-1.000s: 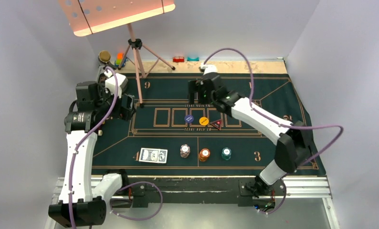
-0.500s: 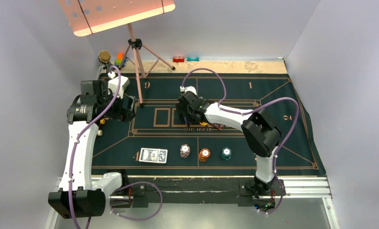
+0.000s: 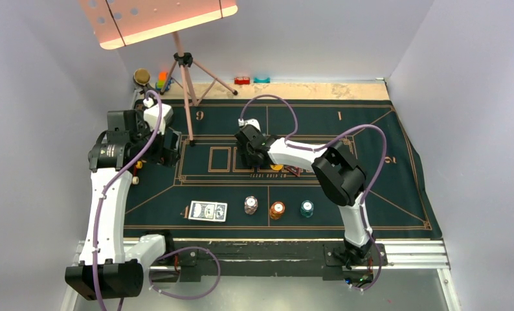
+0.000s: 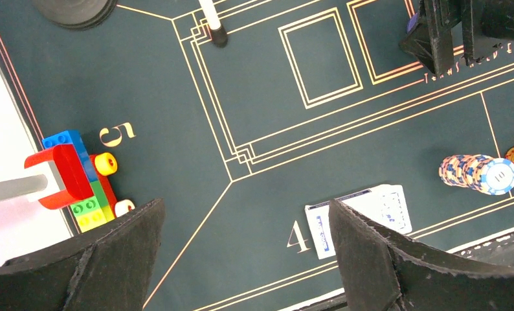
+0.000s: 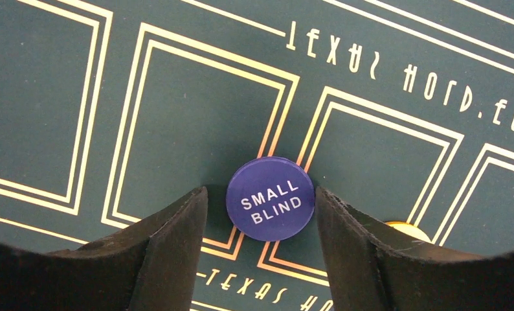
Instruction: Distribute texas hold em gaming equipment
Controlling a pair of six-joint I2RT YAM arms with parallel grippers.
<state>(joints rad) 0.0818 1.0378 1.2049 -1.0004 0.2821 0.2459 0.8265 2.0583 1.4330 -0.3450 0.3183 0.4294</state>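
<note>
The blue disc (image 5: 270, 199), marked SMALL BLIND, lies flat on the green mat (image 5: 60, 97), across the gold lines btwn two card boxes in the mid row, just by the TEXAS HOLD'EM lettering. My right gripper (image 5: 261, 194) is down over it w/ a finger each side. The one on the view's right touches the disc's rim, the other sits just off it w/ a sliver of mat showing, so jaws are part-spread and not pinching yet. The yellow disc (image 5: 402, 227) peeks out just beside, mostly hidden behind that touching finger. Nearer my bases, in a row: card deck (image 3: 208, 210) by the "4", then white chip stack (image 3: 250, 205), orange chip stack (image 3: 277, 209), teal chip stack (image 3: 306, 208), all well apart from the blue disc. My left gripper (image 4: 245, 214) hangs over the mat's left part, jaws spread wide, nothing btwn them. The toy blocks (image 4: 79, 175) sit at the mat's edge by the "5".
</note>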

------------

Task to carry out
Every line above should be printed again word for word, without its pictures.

Task output
-1.000s: 
-0.500s: 
+0.000s: 
+0.000s: 
+0.000s: 
Instruction: Distribute texas hold em gaming equipment
Controlling a pair of six-joint I2RT YAM arms with parallel grippers.
<state>(joints rad) 0.0818 1.0378 1.2049 -1.0004 0.2821 0.2459 0.8265 2.0583 1.4330 -0.3450 0.3183 0.4294</state>
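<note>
The blue disc (image 5: 270, 199), marked SMALL BLIND, lies flat on the green mat (image 5: 60, 97), across the gold lines btwn two card boxes in the mid row, just by the TEXAS HOLD'EM lettering. My right gripper (image 5: 261, 194) is down over it w/ a finger each side. The one on the view's right touches the disc's rim, the other sits just off it w/ a sliver of mat showing, so jaws are part-spread and not pinching yet. The yellow disc (image 5: 402, 227) peeks out just beside, mostly hidden behind that touching finger. Nearer my bases, in a row: card deck (image 3: 208, 210) by the "4", then white chip stack (image 3: 250, 205), orange chip stack (image 3: 277, 209), teal chip stack (image 3: 306, 208), all well apart from the blue disc. My left gripper (image 4: 245, 214) hangs over the mat's left part, jaws spread wide, nothing btwn them. The toy blocks (image 4: 79, 175) sit at the mat's edge by the "5".
</note>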

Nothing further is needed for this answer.